蘇峰先生は戦犯の指名を受け、尾﨑先生ともども公職追放になりますが、尾﨑先生の公職追放は1950年に、蘇峰先生は1952年に解除されています。
その後尾﨑先生は、蘇峰先生の『近世日本国民史』が完結したお祝いの席に列席して、一緒に写真を撮っています。また、尾﨑先生がお子さんが生まれ、名前を決めたとお手紙を差し上げたこともわかっている、とのことでした。

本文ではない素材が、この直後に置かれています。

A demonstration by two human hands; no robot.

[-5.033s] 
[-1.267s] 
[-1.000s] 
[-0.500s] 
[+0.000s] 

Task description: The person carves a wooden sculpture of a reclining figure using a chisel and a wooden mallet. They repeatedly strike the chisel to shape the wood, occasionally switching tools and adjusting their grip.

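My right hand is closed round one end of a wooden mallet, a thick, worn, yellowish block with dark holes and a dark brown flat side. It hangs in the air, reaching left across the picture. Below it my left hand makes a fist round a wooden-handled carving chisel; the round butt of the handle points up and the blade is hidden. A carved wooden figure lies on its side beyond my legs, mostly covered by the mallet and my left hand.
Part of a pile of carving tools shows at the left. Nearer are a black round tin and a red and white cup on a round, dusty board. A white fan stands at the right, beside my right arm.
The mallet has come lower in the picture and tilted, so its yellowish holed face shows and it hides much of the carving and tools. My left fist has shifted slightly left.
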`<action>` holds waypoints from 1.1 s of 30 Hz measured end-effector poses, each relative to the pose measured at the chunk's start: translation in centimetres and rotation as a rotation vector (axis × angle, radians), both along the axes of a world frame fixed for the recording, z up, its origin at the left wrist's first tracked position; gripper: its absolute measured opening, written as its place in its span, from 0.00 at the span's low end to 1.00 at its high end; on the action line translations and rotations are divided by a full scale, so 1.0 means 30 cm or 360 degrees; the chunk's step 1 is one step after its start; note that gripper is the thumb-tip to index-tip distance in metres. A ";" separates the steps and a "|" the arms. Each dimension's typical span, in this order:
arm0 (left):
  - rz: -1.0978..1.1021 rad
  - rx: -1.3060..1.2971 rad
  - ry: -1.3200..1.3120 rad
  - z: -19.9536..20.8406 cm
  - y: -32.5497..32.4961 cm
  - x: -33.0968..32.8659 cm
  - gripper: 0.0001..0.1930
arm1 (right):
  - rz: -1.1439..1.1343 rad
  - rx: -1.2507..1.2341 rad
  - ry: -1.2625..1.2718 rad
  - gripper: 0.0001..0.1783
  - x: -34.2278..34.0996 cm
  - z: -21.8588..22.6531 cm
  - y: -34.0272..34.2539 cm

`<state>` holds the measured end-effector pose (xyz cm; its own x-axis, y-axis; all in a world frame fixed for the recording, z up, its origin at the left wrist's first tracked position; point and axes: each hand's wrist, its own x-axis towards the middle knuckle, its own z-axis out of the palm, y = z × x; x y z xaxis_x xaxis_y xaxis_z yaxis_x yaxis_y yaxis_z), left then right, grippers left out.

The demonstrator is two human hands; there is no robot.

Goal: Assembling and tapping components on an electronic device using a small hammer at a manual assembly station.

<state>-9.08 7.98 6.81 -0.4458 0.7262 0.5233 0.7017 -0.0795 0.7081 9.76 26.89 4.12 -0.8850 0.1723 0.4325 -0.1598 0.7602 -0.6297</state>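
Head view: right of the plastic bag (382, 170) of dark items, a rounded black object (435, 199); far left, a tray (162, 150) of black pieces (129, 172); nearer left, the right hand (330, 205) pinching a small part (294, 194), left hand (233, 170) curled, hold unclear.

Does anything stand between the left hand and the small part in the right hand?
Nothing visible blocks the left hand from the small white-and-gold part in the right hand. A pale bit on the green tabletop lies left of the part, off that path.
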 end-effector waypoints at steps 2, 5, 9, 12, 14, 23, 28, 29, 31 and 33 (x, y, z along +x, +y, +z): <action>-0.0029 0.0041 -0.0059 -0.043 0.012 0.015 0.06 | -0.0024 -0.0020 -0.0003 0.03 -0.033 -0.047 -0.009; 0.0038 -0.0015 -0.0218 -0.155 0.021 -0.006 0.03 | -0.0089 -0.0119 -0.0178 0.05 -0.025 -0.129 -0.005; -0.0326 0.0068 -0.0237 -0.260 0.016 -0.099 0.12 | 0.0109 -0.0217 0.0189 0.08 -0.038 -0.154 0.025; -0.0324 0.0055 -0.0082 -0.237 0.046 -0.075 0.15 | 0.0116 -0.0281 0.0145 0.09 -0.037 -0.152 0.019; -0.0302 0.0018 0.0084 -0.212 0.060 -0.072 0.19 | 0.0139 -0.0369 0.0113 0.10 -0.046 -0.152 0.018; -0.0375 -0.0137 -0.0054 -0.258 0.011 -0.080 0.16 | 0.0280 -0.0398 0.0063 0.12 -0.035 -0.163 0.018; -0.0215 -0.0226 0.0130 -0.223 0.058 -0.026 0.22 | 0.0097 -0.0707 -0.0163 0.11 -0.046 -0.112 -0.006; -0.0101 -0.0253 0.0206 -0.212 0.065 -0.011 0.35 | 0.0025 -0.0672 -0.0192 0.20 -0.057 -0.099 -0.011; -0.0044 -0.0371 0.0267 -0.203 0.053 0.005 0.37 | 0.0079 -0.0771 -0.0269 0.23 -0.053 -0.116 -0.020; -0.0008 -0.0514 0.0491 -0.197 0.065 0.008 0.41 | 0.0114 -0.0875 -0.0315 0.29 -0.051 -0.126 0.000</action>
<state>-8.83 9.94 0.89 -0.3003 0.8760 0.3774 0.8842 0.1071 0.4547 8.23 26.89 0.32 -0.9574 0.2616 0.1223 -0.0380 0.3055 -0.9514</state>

公職追放で大変なことがたくさんあった後も、尾﨑先生が蘇峰先生を尊敬していた事実は変わらなかったのだと知ることができてよかったです。
【施設情報①】
名 称:尾﨑士郎記念館
住 所:東京都大田区山王1-36-26
電 話:03-3772-0680(大田区立龍子記念館)
開館時間:9:00~16:30(大体16時過ぎには閉館準備をされています)
入場料:無料
※通常施設内への立ち入りはできませんが、毎月第一土曜日に学芸員さん立ち合いで見学することができます!予約制なので、お電話でお問い合わせください。
【施設情報②】
名 称:山王草堂記念館
住 所:東京都大田区山王1-41-21
電 話:03-3778-1039
開館時間:9:00~16:30(入館16時までですが、余裕をもって行かれることをお勧めします)
入場料:無料
※芥川龍之介先生の香典返しや、菊池寛先生の直筆本、斎藤茂吉先生の原稿など、面白いものがたくさん展示されています。写真資料も豊富です。
長いnoteを読んでくださってありがとうございました。
またどこかに出かけたらnoteを書きます。